Pour Alix, Rachel Madeleine, que j’embrasse

   Tout a commencé il y a bien longtemps.

Un petit peuple d’origine crétoise débarque sur la côte méditerranéenne orientale vers le XIIe siècle avant notre ère. Il se voit repoussé vers le nord du Sinaï. Ce peuple est celui des Philistins qui s’en vont fonder les villes d’Ashkelon et d’Ashod, au cœur de cette région côtière qu’on appelle aujourd’hui « la bande de Gaza ». C’est de leur nom qu’est dérivé, sous sa forme latine, le nom de « Palestine ». La Palestine se superpose d’abord à Canaan. Du Xe siècle av. J.-C qui voit le pays s’unifier jusqu’à l’arrivée des Romains, autrement dit de Salomon jusqu’à César, Canaan et « Palestine », c’est le même territoire, que les Romains entendent comme l’étendue comprise entre la Mer Méditerranée et le Jourdain.

C'est à partir du IXe av. J.-C seulement, sous l'hégémonie des Assyriens, qu'est attestée l’existence d'un état dénommé « Israël », dont l’étymologie signifie « en face de Dieu », et qui se situe dans les régions montagneuses du centre de la Palestine. Cet état passe aux mains des Assyriens en 722 av. J.-C, après la chute de Samarie, sous les assauts du roi Sargon II. Colonisés par Sargon II, mêlés à l’étranger venus occuper cette province assyrienne, les autochtones intègrent sans difficulté leur nouveau statut sans que leur culture propre soit altérée. S’établit donc une continuité. Quoi qu'il en fût des déportations ou autres mouvements de populations, les dix tribus d'Israël du Nord —rapportées exclusivement par la Bible, pas dans l’histoire—, disparurent.

Pour le récit biblique, l'authentique et vrai Israël consiste dans le royaume méridional de Yehûdâh, autrement dit Juda, avec Jérusalem comme capitale depuis que le roi David l’a substituée à Hébron, environ 1000 ans avant J.-C. Israël aurait donc été la dénomination de ce peuple du nord, de Tyr à la Mer morte, le nom de Juda étant réservé au territoire du sud à l’ouest de la Mer morte. Les gens du Nord adhèrent moins à la foi juive qu’au paganisme influencé par la présence étrangère. Plus encore que les Iduméens, au sud de la Mer morte, les Samaritains, résidant au sud de la Galilée, sont carrément considérés par les Judéens comme hérétiques. Jugés infidèles, ces gens déconsidérés auraient été séparés du reste au cours d’un schisme du Xe siècle av.
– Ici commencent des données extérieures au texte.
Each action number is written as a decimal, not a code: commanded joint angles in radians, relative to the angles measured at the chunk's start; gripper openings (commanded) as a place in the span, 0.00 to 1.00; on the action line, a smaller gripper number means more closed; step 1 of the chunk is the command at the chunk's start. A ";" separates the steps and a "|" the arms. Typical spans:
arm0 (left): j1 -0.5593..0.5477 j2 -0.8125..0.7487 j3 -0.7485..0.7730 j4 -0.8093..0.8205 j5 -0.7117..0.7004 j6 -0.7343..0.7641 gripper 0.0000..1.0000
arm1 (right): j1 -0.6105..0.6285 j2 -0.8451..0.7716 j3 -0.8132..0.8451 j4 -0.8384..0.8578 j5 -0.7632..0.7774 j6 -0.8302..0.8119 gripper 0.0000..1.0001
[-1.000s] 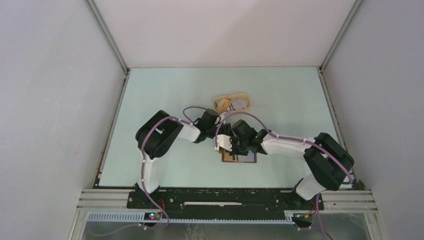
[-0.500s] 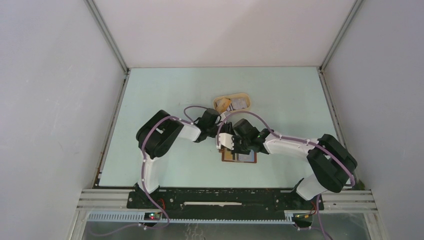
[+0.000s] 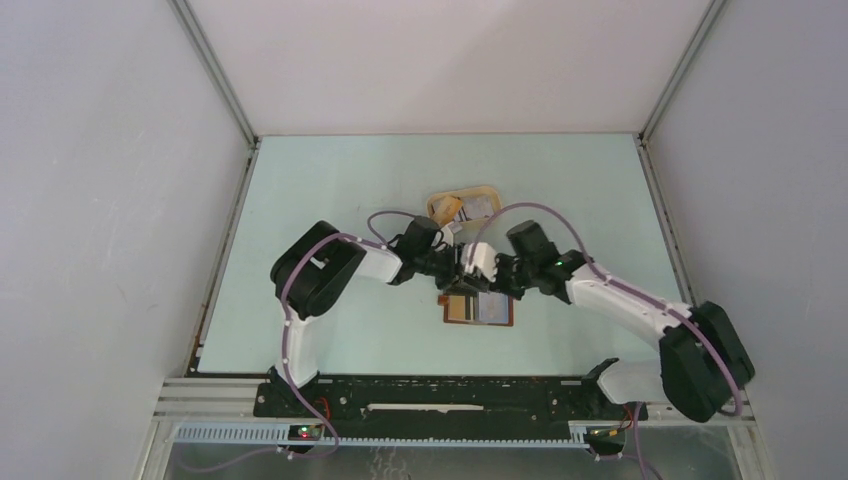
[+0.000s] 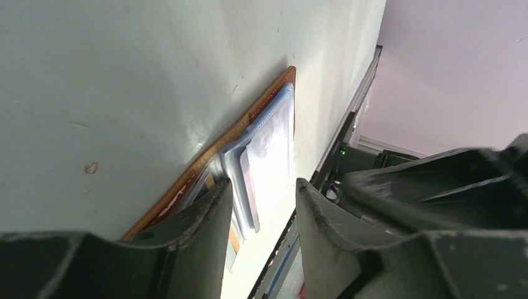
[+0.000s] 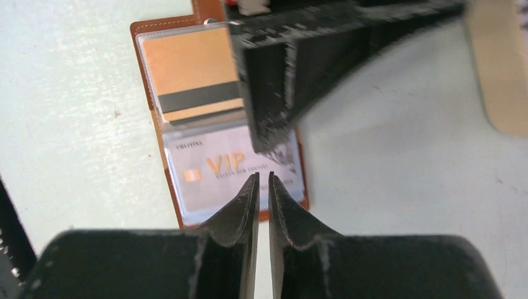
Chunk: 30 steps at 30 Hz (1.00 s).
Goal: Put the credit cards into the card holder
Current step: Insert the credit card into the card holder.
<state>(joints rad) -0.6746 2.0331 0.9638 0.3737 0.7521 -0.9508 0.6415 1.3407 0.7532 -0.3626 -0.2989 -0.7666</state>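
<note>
Partly done: see two cards (image 5: 187, 68) seated in open holder (image 3: 480, 311) flat on tray's (image 3: 470, 189) near side, reckon more left in tray; left gripper (image 4: 263, 187) jaws apart, empty, right gripper (image 5: 263, 177) jaws almost together, empty, both hovering just nearer than tray.

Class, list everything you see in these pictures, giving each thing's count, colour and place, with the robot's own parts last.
card holder: one, reddish-brown, open flat mid-table.
gold card: one, black stripe, in a holder pocket.
VIP card: one, silvery, in the adjoining pocket.
tray: one, tan, beyond the holder.
pale cards: count unclear, in the tray.
table: one, pale green.
left arm, right arm: white and black, meeting above the holder.
left fingers: black, apart, empty.
right fingers: black, nearly together, empty.
</note>
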 commanded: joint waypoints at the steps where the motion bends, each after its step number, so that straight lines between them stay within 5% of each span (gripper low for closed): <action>1: -0.002 -0.080 0.014 -0.054 -0.123 0.037 0.49 | -0.147 -0.133 0.030 -0.092 -0.289 0.057 0.18; 5: -0.005 -0.164 0.002 -0.064 -0.183 0.065 0.52 | -0.274 -0.205 0.079 -0.231 -0.442 0.037 0.24; 10: -0.021 -0.299 -0.022 -0.137 -0.290 0.168 0.53 | -0.420 -0.209 0.098 -0.278 -0.617 0.204 0.72; 12: -0.032 -0.358 -0.034 -0.164 -0.329 0.203 0.53 | -0.463 -0.169 0.110 -0.319 -0.713 0.241 0.78; 17: -0.094 -0.560 -0.044 -0.268 -0.514 0.320 0.54 | -0.513 -0.025 0.126 -0.338 -0.816 0.331 0.78; 25: -0.154 -0.849 -0.150 -0.292 -0.840 0.445 0.57 | -0.510 0.184 0.139 -0.279 -0.765 0.520 0.74; 28: -0.142 -0.928 -0.239 -0.213 -0.885 0.391 0.94 | -0.511 0.229 0.147 -0.260 -0.733 0.571 0.71; 30: -0.098 -0.939 -0.315 -0.079 -0.813 0.281 1.00 | -0.511 0.254 0.149 -0.249 -0.711 0.599 0.71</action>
<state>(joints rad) -0.8230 1.1282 0.7704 0.1326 -0.0219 -0.5728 0.1310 1.5639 0.8608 -0.6506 -1.0405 -0.2764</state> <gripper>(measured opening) 0.954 0.714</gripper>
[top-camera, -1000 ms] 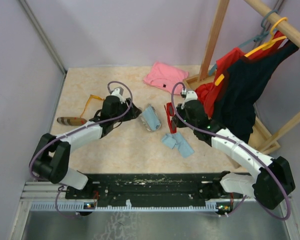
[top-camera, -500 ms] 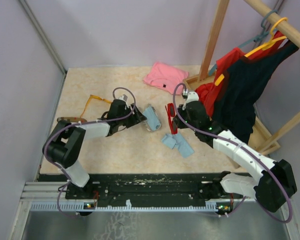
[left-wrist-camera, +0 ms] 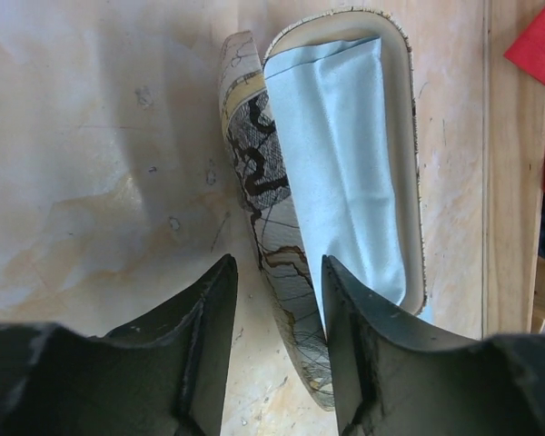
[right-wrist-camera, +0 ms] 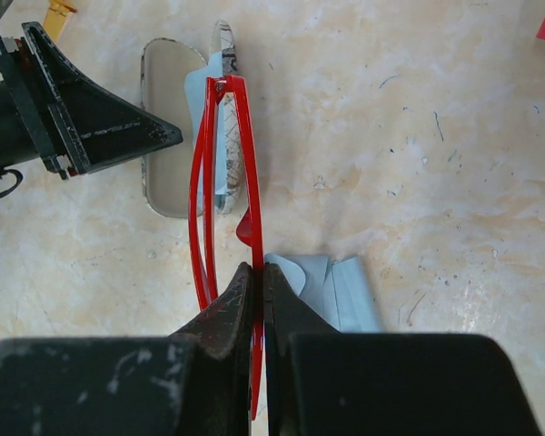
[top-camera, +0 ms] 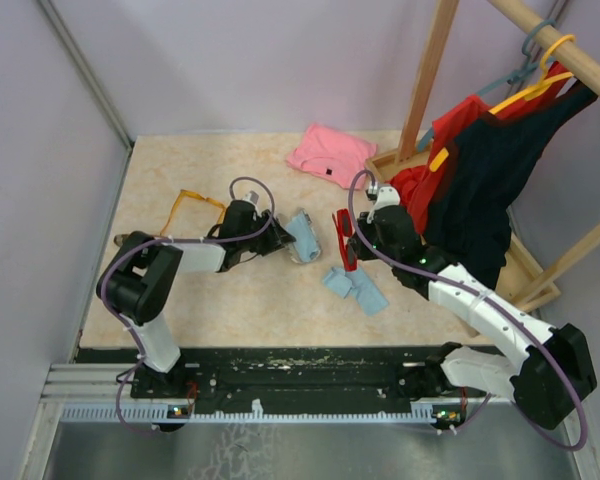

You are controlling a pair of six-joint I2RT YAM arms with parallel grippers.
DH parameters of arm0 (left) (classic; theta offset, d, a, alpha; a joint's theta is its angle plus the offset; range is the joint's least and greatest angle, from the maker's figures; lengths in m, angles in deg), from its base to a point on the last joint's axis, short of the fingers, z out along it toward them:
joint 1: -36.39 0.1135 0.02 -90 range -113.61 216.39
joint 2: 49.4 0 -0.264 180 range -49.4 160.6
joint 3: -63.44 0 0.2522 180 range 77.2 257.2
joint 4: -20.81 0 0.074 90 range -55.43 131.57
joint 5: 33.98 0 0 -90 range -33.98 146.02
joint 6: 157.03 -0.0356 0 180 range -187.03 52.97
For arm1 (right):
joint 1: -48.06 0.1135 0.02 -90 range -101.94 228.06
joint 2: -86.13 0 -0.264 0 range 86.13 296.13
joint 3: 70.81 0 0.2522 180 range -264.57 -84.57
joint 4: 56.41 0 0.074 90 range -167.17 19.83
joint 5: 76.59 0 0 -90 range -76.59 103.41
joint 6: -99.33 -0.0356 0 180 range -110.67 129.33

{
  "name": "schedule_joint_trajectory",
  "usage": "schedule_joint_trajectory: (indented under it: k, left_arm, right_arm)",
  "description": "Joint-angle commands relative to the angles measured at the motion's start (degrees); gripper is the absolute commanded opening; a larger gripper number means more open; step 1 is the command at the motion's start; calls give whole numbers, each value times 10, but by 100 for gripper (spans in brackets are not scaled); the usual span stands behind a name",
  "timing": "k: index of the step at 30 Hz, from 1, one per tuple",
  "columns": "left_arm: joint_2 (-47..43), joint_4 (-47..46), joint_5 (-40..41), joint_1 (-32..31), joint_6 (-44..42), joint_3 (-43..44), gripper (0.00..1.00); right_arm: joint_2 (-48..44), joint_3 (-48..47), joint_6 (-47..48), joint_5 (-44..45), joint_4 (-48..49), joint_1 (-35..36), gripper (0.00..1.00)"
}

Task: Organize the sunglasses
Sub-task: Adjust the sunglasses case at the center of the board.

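Observation:
The red sunglasses [right-wrist-camera: 222, 163] hang folded above the table with my right gripper [right-wrist-camera: 259, 272] shut on their frame; from above they [top-camera: 340, 242] are just right of the case. The grey-patterned case [left-wrist-camera: 282, 272] lies open with a light blue cloth [left-wrist-camera: 341, 154] inside. My left gripper [left-wrist-camera: 277, 263] is open and straddles the case's patterned half: the right finger touches it, the left finger stands apart. In the top view that gripper [top-camera: 278, 232] is at the case's [top-camera: 302, 237] left side. The orange-amber sunglasses [top-camera: 195, 205] lie on the table behind the left arm.
A brown case [top-camera: 128, 240] lies at the far left, partly hidden by the arm. A second light blue cloth [top-camera: 356, 287] lies below the red pair. A pink garment [top-camera: 330, 150] is at the back; a wooden rack with hanging clothes [top-camera: 480, 170] fills the right.
The left arm has folded lower and its gripper has slid right onto the patterned case, its jaws widening, then narrowing. The right gripper has kept hold of the red sunglasses, barely moving.

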Motion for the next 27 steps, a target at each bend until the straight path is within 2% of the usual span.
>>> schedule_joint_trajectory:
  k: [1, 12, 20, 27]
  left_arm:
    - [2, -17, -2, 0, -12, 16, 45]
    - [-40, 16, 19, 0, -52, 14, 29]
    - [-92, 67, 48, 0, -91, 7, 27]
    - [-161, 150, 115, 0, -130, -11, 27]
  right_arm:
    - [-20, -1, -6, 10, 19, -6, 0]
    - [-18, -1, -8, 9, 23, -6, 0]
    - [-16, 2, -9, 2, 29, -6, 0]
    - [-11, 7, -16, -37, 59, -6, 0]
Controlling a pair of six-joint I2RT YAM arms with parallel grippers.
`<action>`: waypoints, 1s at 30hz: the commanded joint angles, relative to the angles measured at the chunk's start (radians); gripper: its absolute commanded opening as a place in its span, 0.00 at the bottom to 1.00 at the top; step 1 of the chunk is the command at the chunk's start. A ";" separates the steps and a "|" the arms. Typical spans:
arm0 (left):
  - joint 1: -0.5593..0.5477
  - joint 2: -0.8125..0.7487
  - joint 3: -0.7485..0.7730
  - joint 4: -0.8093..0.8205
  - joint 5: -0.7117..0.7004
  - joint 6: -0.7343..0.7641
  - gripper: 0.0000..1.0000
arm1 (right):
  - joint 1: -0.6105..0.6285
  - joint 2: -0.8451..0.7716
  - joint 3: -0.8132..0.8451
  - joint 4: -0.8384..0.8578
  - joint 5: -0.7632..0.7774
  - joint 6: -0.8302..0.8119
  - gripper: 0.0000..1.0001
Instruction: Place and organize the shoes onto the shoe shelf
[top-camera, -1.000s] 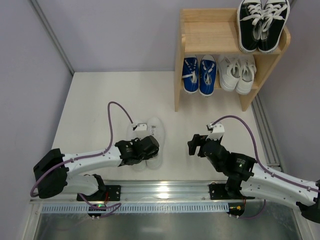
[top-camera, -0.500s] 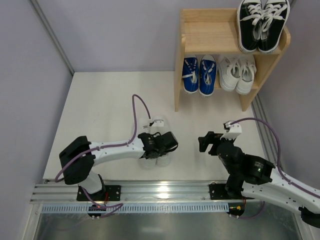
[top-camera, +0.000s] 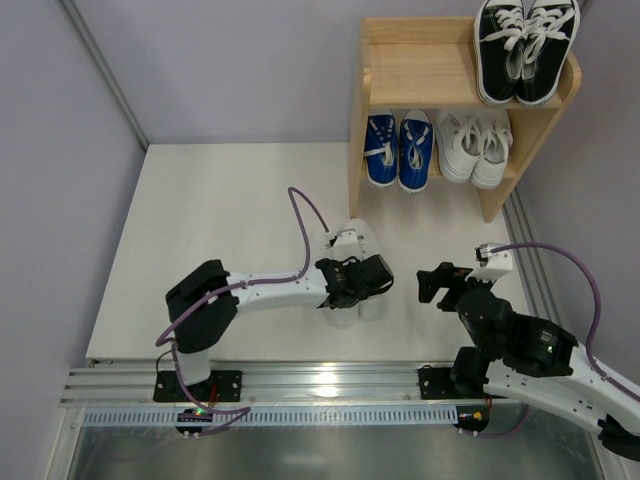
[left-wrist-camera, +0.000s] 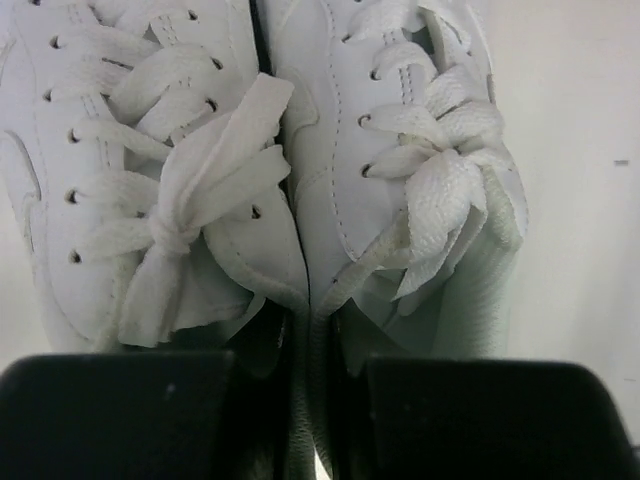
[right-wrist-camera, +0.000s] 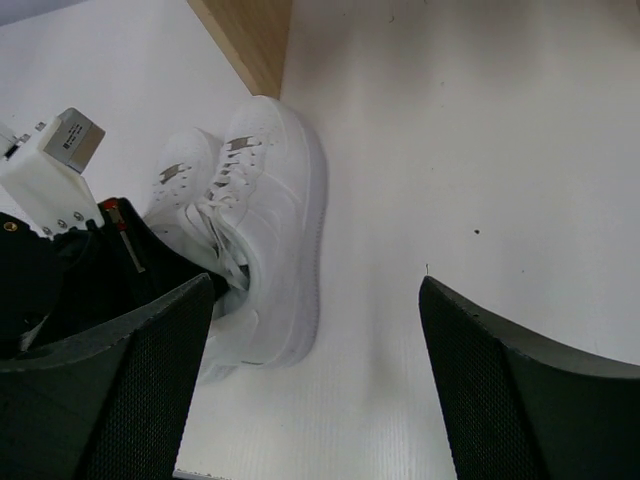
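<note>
- The left gripper (top-camera: 362, 281) is nearly closed. It pinches the inner heel edges of the white shoes (top-camera: 366, 238) together, so both come along as one pair.
- In the left wrist view the laces and toes of the pair (left-wrist-camera: 200, 150) lie straight ahead of the gripper (left-wrist-camera: 315, 365), with the heels at its tips.
- The shelf (top-camera: 420, 75) stands ahead and to the right of that gripper. The left half of its top tier is bare, beside the black shoes (top-camera: 525, 50).
- The blue shoes (top-camera: 398, 150) and the small white shoes (top-camera: 475, 145) fill the lower tier, so the top left looks like the spot to aim for.
- To do it well, keep the pinch firm and the pair level. Lift clear of the shelf's side panel, then set the toes toward the back.
- The right gripper (top-camera: 441, 284) is wide open and holds nothing. The pair (right-wrist-camera: 270, 200) sits to its left, apart from it.
</note>
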 joint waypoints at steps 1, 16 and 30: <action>-0.060 0.023 0.080 0.631 0.129 -0.192 0.00 | 0.004 -0.019 0.049 -0.035 0.053 0.009 0.84; -0.087 0.002 0.032 0.610 0.085 -0.254 0.00 | 0.004 -0.017 0.063 -0.051 0.059 -0.002 0.84; -0.087 -0.053 -0.015 0.659 0.157 -0.159 0.78 | 0.004 0.001 0.043 -0.043 0.042 0.012 0.84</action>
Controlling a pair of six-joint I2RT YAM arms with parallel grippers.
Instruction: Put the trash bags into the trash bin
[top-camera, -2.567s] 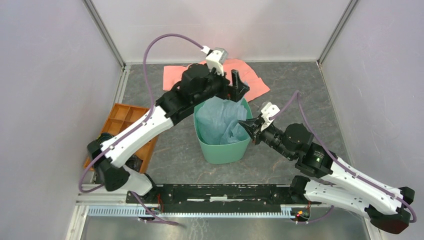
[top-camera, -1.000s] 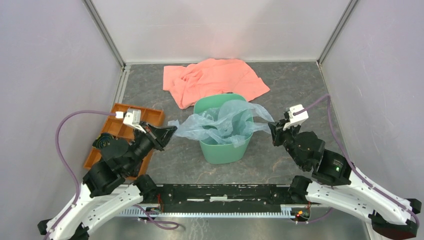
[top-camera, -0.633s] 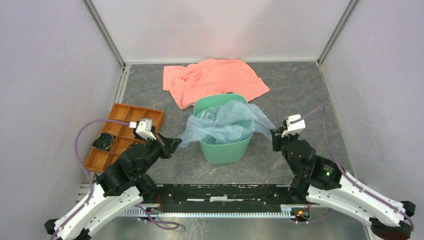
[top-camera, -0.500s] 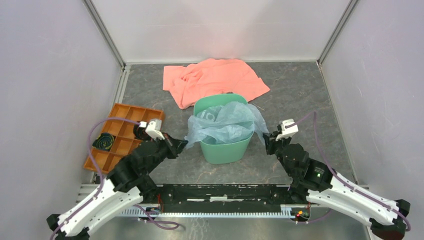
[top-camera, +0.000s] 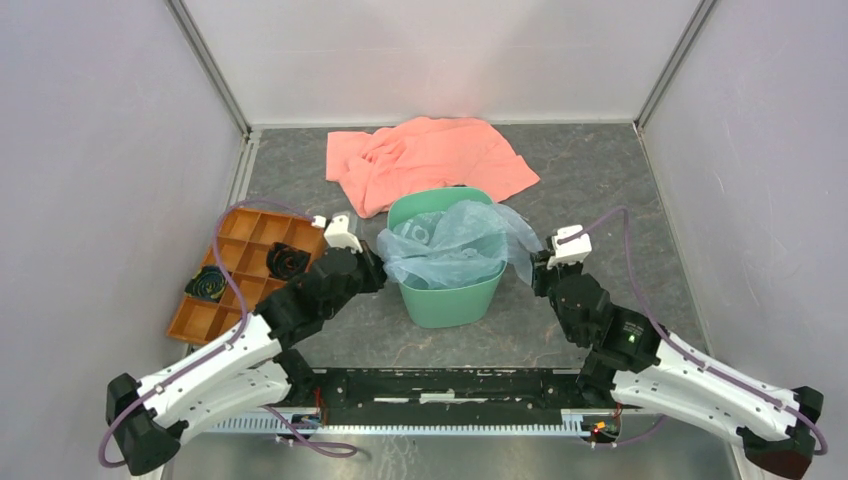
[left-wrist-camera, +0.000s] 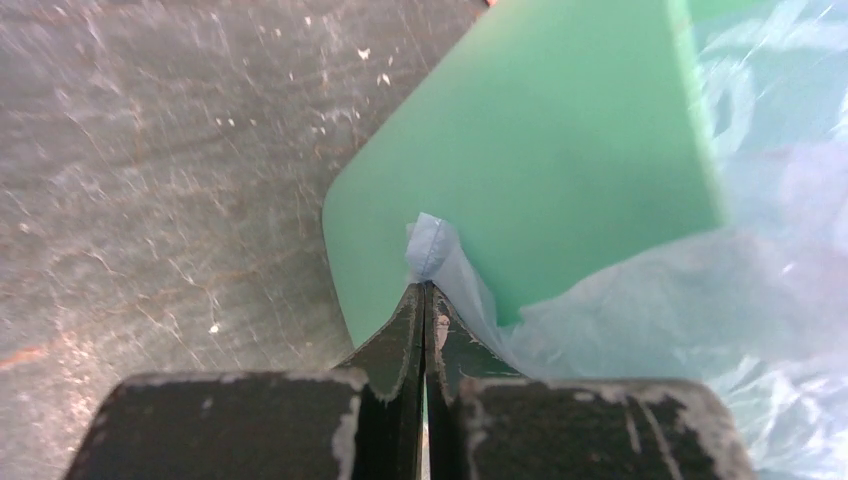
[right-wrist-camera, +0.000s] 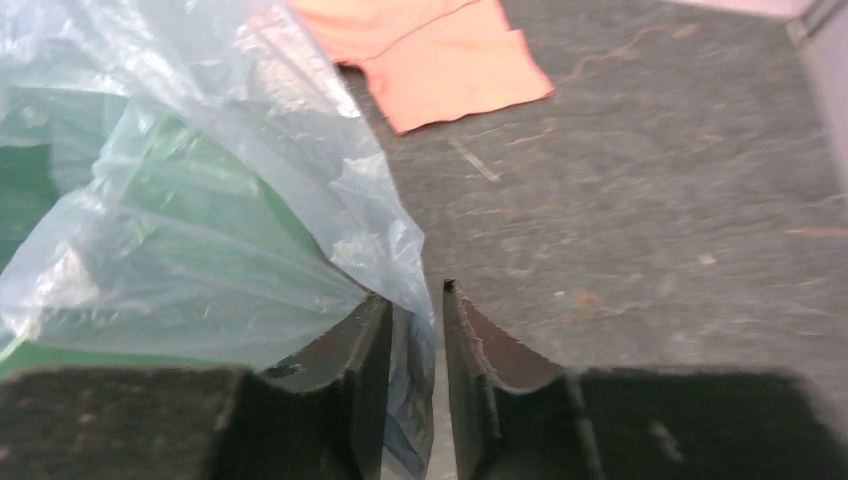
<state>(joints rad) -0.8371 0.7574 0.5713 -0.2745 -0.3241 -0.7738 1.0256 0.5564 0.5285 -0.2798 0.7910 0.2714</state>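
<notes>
The green trash bin (top-camera: 446, 297) stands mid-table. The pale blue trash bag (top-camera: 455, 240) lies bunched in its mouth and spills over both sides of the rim. My left gripper (top-camera: 376, 266) is at the bin's left wall (left-wrist-camera: 540, 150), shut on a pinched corner of the bag (left-wrist-camera: 428, 250). My right gripper (top-camera: 536, 272) is at the bin's right side. In the right wrist view its jaws (right-wrist-camera: 413, 294) stand apart. A fold of the bag's film (right-wrist-camera: 250, 200) hangs loose between them, against the left finger.
A salmon-pink cloth (top-camera: 430, 160) lies behind the bin, its corner (right-wrist-camera: 440, 50) also in the right wrist view. An orange compartmented tray (top-camera: 235, 215) holding dark coiled items sits at the left, beside my left arm. Grey walls enclose the table.
Both grippers have moved inward to the bin's sides. The left one brought its bag corner to the bin's wall. The right jaws have parted, and the bag has gathered over the bin.
</notes>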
J.-C. dont ni l'archéologie ni les témoins extérieurs à la Bible, ne rendent compte.

L’historien André Paul déclare qu’on ignore tout de la vérité des royaumes de David et de Salomon, a fortiori d'un quelconque empire constitué par ces royaumes. Les documents assyriens et babyloniens ne mentionnent Yehûdâh que vers 744 av. J.-C., à la veille de la chute de Samarie. Il semble qu'une entité politique de ce nom se présentât comme une sorte d'État secondaire, mis en place par les Assyriens en vue de faciliter l'industrie de l’huile d’olive.

Au retour massif, en 538 av. J.-C., des juifs exilés à Babylone, ce nom d’Israël désigne à la fois la partie nord, mais aussi Juda, Yehûdin au Ve siècle, avec sa capitale Jérusalem, Moab à l’est de la Mer morte, Edom au sud de la Mer. À ce nom d’Israël vient s’adjoindre celui de « juif », désignant un peuple qui englobe alors les héritiers de la Promesse. On appelle judaïsme le milieu juif, au sens religieux et culturel, qui correspond à cette période post-exilique, caractérisée par la résistance, souvent vaine, opposée aux autres nations qui veulent soumettre Israël, soit les Perses, Alexandre le Grand à partir de 332 av. J.-C., puis les Séleucides.

Convenons qu’il est difficile de trouver dans l'histoire le moindre lien ethnique, à plus forte raison politique, entre l’État véritable d’Israël contemporain de l'empire assyrien et l’Israël d’aujourd’hui. La relation de continuité tient exclusivement de l'identité du nom : elle est purement formelle.